The idea that these private forces would only act to protect from some crime in progress on their own property, as any private citizen has the perfect right to do, is naive in the extreme. It's based on fantasies, not fact. The corporate sector, but not necessarily individuals, conducts surveillance, investigation and arrest at will, simply because it can. The notion that they don't or can't is absurd, and the notion that they only do it for "benign" commercial purposes -- to learn what your purchasing wants are and offer you goods and services to meet those desires -- is deep in error. They want to know everything about you in order to control you.
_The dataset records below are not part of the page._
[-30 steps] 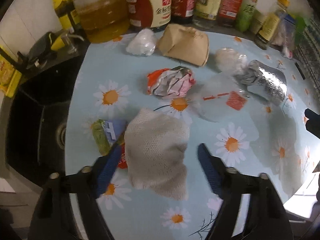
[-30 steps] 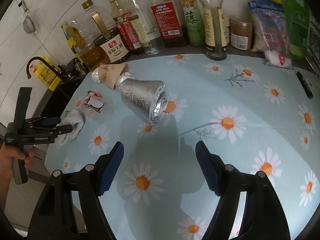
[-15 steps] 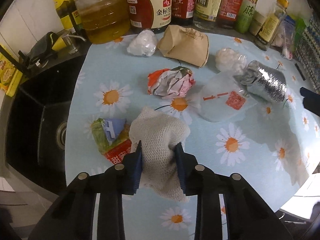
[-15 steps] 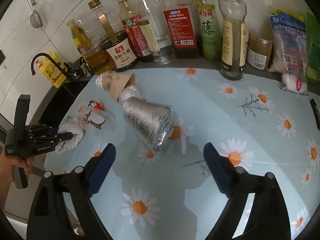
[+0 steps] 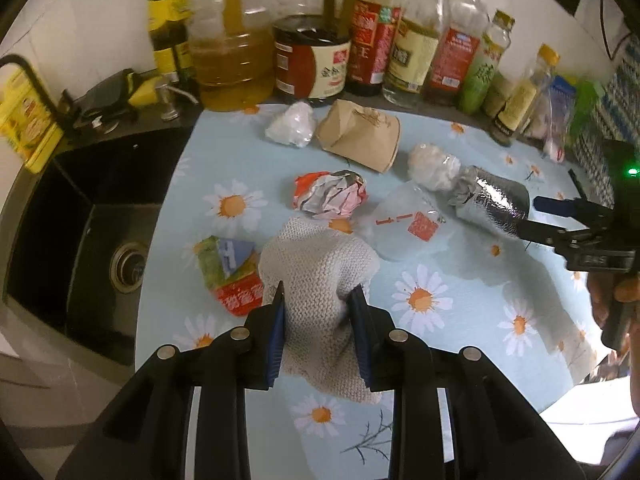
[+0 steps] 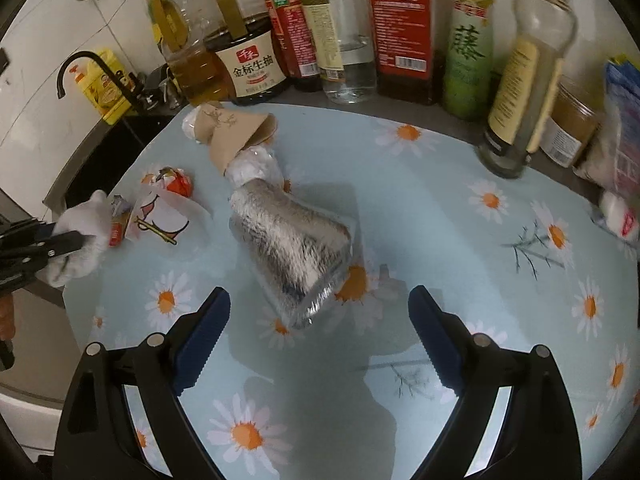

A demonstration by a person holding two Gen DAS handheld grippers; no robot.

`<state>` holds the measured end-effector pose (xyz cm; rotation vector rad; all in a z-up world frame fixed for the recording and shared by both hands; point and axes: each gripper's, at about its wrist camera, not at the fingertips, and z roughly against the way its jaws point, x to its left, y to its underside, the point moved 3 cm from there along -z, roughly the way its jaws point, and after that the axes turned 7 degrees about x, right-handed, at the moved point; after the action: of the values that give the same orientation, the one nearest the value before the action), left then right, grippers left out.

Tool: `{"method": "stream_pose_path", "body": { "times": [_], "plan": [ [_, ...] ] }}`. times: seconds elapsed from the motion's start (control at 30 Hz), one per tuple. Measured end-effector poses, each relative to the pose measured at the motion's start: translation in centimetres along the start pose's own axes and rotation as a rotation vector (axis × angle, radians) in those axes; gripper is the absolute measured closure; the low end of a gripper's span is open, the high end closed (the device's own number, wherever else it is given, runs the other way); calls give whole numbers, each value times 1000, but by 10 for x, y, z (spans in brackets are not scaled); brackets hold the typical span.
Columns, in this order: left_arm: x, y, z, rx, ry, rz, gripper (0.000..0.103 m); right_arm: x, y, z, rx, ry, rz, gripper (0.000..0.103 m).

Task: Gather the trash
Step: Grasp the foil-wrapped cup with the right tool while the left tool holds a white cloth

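Now left tongs [image 5: 318, 300] pinch knitted cloth [image 5: 320, 268]; foil cup [image 6: 294, 248] sideways, contents unclear.

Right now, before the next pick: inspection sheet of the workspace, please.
Surface: daisy-print tablecloth over the counter, bottles along the back.
Job's things: knitted cloth, foil-wrapped cup, brown paper cup, crumpled red-and-white wrapper, clear plastic bag, green-and-red snack packet, two white wads.
Clutter: condiment bottles, snack bags at far right.
Grippers: left hand-held gripper shut on the knitted cloth; right hand-held gripper open, just short of the foil-wrapped cup.
Cables: one on the wall.
Surroundings: black sink, faucet, white tiled wall.
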<state>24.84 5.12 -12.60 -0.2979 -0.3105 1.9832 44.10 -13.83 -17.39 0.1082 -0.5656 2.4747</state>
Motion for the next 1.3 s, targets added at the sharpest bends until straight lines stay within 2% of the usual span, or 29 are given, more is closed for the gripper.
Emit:
{"method": "stream_pose_path", "body": {
  "times": [0.23, 0.47, 0.57, 0.73, 0.97, 1.3],
  "plan": [
    [3, 21, 15, -30, 27, 74, 75, 15, -11, -21, 51, 33, 113, 13],
    [-5, 44, 20, -31, 65, 122, 75, 24, -22, -26, 43, 35, 176, 14],
    [-7, 51, 18, -20, 74, 130, 75, 26, -23, -33, 66, 57, 200, 32],
    [-9, 61, 15, 1, 94, 144, 75, 27, -22, -30, 57, 35, 190, 38],
    [-8, 63, 16, 1, 112, 133, 75, 29, -15, -12, 26, 40, 162, 39],
    [-2, 65, 27, -25, 183, 42, 75, 52, 11, 24, -46, 83, 62, 39]
  ]
}}
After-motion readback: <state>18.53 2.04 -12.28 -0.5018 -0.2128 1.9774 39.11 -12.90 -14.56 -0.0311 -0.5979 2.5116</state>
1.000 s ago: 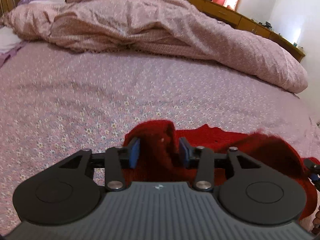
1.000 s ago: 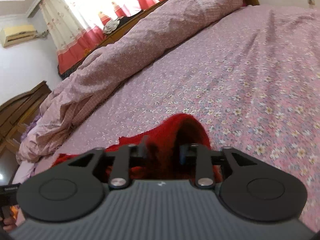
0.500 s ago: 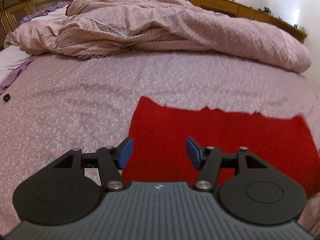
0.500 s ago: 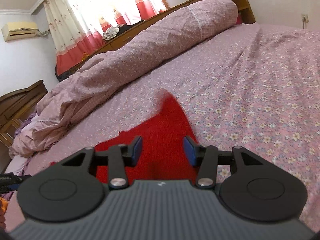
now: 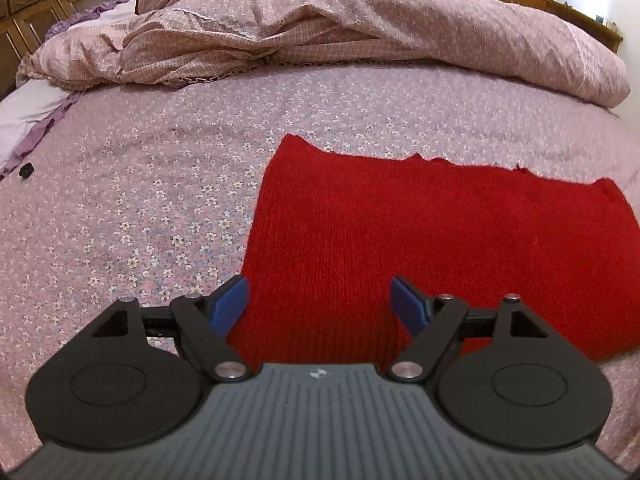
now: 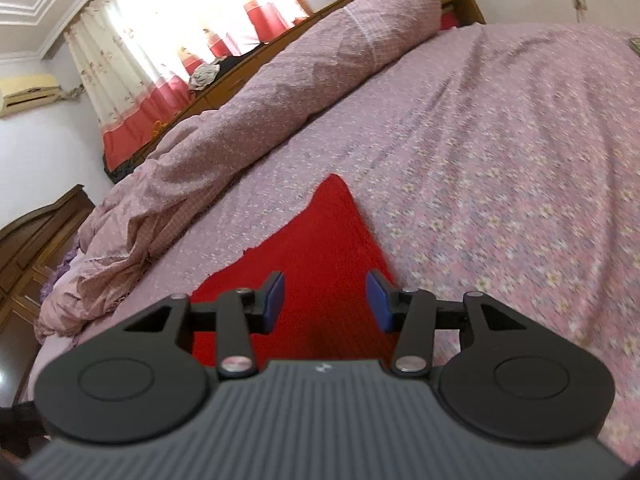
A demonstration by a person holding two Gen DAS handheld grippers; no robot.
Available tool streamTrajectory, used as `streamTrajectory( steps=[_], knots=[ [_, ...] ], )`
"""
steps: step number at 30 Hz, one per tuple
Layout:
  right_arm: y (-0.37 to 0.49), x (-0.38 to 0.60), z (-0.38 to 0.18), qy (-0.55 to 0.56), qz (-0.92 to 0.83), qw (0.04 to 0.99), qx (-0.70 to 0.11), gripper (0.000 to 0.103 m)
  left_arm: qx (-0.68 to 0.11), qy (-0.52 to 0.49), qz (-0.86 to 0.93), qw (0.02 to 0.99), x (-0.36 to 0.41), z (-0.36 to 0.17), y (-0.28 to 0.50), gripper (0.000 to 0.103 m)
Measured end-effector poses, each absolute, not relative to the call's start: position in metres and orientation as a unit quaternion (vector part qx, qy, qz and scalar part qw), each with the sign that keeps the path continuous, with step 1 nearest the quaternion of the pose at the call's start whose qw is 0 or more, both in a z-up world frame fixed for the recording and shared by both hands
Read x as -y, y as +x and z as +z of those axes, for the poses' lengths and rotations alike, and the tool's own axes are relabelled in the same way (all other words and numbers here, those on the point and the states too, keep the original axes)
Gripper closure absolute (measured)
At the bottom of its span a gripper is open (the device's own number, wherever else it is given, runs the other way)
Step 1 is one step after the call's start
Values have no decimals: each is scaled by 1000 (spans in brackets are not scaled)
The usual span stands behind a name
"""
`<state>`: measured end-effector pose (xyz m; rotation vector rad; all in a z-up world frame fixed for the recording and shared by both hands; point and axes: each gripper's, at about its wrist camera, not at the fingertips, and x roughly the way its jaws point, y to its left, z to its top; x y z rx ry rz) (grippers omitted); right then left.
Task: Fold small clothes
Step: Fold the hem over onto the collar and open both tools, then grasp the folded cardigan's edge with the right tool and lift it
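Note:
A red knitted garment [image 5: 420, 236] lies flat as a wide rectangle on the flowered pink bed sheet [image 5: 160, 184]. My left gripper [image 5: 320, 304] is open and empty, raised above the garment's near left part. In the right wrist view the same garment [image 6: 320, 248] shows as a red wedge with its far right corner pointing away. My right gripper [image 6: 324, 300] is open and empty, above the garment's near right end.
A bunched pink duvet [image 5: 320, 28] lies along the far side of the bed, also in the right wrist view [image 6: 260, 104]. A small black object [image 5: 26, 170] sits on the sheet at the far left. Wooden furniture [image 6: 28, 248] and curtains [image 6: 168, 40] stand beyond.
Both grippers let go of the red garment and opened. They pulled back and up, and the garment now lies flat on the sheet.

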<state>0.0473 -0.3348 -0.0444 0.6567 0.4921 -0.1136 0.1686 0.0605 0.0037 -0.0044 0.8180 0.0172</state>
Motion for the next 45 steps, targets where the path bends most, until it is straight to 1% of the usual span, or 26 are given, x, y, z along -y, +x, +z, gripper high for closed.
streamTrajectory(
  steps=[2, 3, 4, 13, 16, 20, 24, 31, 41, 45],
  knots=[
    [39, 336, -46, 320, -66, 913, -243, 54, -398, 6, 9, 917, -58, 1, 168, 19],
    [35, 336, -47, 321, -78, 911, -247, 50, -400, 10, 10, 916, -57, 0, 167, 18],
    [31, 337, -48, 324, -88, 908, -250, 48, -401, 14, 11, 916, -55, -2, 167, 17],
    [30, 333, -80, 382, -99, 870, -296, 47, -399, 22, 32, 916, -56, -1, 157, 14],
    [34, 329, -82, 388, -95, 870, -289, 47, -403, 12, 43, 914, -64, -3, 158, 14],
    [38, 328, -86, 413, -90, 861, -281, 43, -409, -8, 45, 911, -69, -6, 160, 13],
    [43, 328, -93, 447, -69, 848, -276, 43, -412, -6, 49, 910, -68, -10, 162, 13],
    [51, 324, -105, 459, -60, 852, -243, 43, -410, -1, 49, 911, -64, -12, 163, 13],
    [63, 319, -109, 466, -69, 855, -219, 42, -416, -11, 48, 908, -67, -14, 167, 12],
    [59, 327, -110, 510, -95, 832, -198, 44, -419, -16, 47, 907, -69, -16, 169, 12]
  ],
)
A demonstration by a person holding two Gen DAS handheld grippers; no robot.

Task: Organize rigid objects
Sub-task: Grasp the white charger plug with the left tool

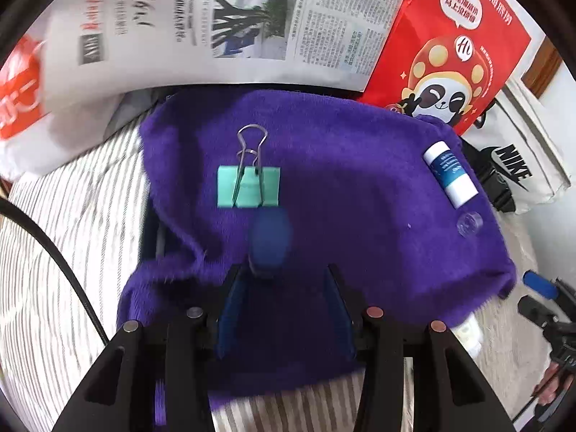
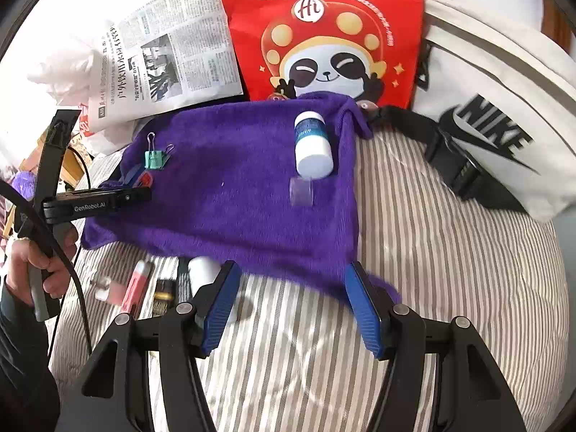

"Just like the government."
They can and do arrest one -- with their private armed forces -- whenever it suits them. Surely you've seen suspected shoplifters being cuffed and hauled into the interrogation rooms beside the entrances to Target and other major retailers. That isn't being done by undercover police, that is being done by security personnel employed by Target or whatever. The public police may be called and the suspect may be hauled off to jail, but the apprehension is done by corporate cops. This can happen on suspicion.
There are extensive "crime fighting" private surveillance and investigation networks, some with global reach, which can and do look into every aspect of a targeted individual's life -- without warrants, let it be noted -- and which can produce complete dossiers on anyone. Those dossiers can be and are sold to interested parties, including governments, but they are typically produced by request of and payment by corporate sector interests (such as insurance companies and the like) for the purpose of making some poor sod's life miserable, a sod who has displeased some corporate master or other.
Corporations work hand in glove with (public) law enforcement agencies which in effect serve at the pleasure of the corporate sector and as an extension of corporate power and authority. This is perhaps their most insidious measure because the appearance is that a (public) law enforcement agency is in charge of surveillance, investigation, apprehension, and arrest of an individual when they're not. They are acting at the direction of and with information provided by a corporate entity. They are taking action as extensions of corporate power and authority. This is so utterly routine, most of us take it for granted, but all by itself, it puts the lie to the notion that corporate surveillance is "benign." It isn't.
There are private courts which exist in many cases to ensure that individuals do not have the right to adjudication of complaints against corporations in courts of law, but must submit to corporate-courts instead. Some of these private courts, however, exist to handle parts of the (public) justice system's "overload." In other words, they have all the powers and authorities of Government courts, though they are not Government, and they are not answerable to the People.
Just so, there are extensive private corporate owned and operated prisons, which also have all the powers and authorities over inmates as any Government Prison might have, if not in fact more, and yet they are not Government and they are not answerable to the People.
We could go on and on detailing just how pervasive corporate control of citizens and governments is in this country, but the point I'm making is that the claim that corporate surveillance is "benign" because corporations don't have the powers of arrest, incarceration and life/death over individuals is a lie, straight out. In many cases, they do, and they use it.
And of course, there is the model private sector quasi-government enforcement agency, the so-called Mafia. Someone will run around screaming, "But that's illegal!!!!!" Yes? And?
NOTE: This post leaves aside the whole corporate subversion of national sovereignty issue embodied in the proliferating free trade agreements and intellectual property protective measures being bruited in various fora as we speak -- fora that are closed to the public, of course. In many of these cases, government power and authority is specifically ceded to corporate interests, which are then authorized to act as if they were government, without let or hindrance.
ADDITIONAL NOTE: Yasha Levine at Pando.com expands on the premise of this post with plenty of examples of corporate ability have people... erm... put away. It's a nasty business. And he points out that Young Snowden, like nearly all his partisans, dismiss the problem of corporate surveillance with an airy wave and a jolly, "Corps can't kill ya!" Ha. Utter horseshit.